Problem to work on: Reproduce each line of the following material exactly, omitting the images.
##############################
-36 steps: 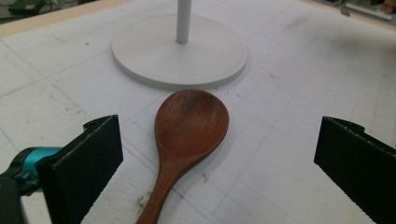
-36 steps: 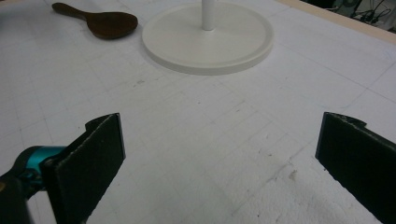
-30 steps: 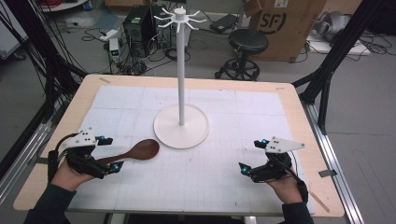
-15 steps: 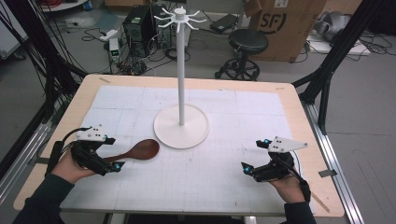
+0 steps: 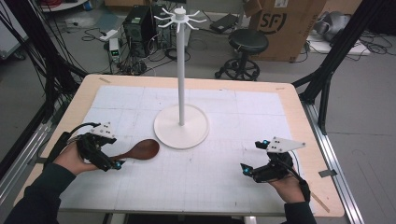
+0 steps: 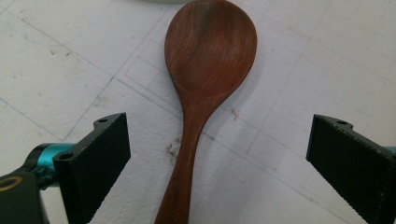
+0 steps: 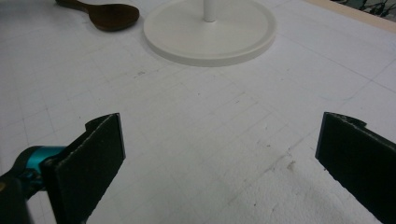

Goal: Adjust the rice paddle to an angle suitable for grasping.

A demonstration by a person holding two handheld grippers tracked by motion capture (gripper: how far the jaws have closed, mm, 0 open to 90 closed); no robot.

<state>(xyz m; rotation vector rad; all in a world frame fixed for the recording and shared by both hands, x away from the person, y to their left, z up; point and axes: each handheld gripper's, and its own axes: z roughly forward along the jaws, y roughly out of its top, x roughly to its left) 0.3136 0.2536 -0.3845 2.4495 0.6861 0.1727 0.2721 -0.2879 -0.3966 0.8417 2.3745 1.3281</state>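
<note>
Partly framed, wooden spoon (image 6: 205,93) handle end cut off

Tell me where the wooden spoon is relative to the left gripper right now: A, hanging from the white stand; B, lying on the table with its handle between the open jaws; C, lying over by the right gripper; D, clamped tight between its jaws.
B: in the left gripper view the wooden spoon lies flat on the table, its handle running between the left gripper's wide-open jaws, which do not touch it.

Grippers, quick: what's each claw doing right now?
Left gripper: open, jaws either side of the wooden spoon handle, not closed on it.
Right gripper: open, holding nothing.
</note>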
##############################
Output of the task:
-36 steps: 
-36 steps: 
-30 steps: 
-15 steps: 
+0 steps: 
+0 steps: 
+0 steps: 

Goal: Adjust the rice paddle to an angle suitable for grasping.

A demonstration by a person holding two handheld grippers tracked by motion capture (gripper: how far the jaws have closed, mm, 0 open to 90 closed); no robot.

<state>(xyz m; rotation vector rad; all in a world frame fixed for the recording and shared by both hands, x away from the person, y to their left, z up; point and axes: each handheld gripper's, and its own axes: z roughly forward along the jaws, y roughly out of its top, x roughly to its left) 0.3136 0.2536 -0.3845 2.4495 0.6861 0.1727 0.2721 -0.2879 -0.3966 0.8417 2.3745 1.3281</state>
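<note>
Partly framed, wooden spoon (image 6: 205,93) handle end cut off

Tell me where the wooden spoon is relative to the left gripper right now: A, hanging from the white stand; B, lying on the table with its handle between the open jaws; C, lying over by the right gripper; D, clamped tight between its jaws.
B: in the left gripper view the wooden spoon lies flat on the table, its handle running between the left gripper's wide-open jaws, which do not touch it.

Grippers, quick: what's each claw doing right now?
Left gripper: open, jaws either side of the wooden spoon handle, not closed on it.
Right gripper: open, holding nothing.
</note>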

Work on this exercise is complete, and nothing remains.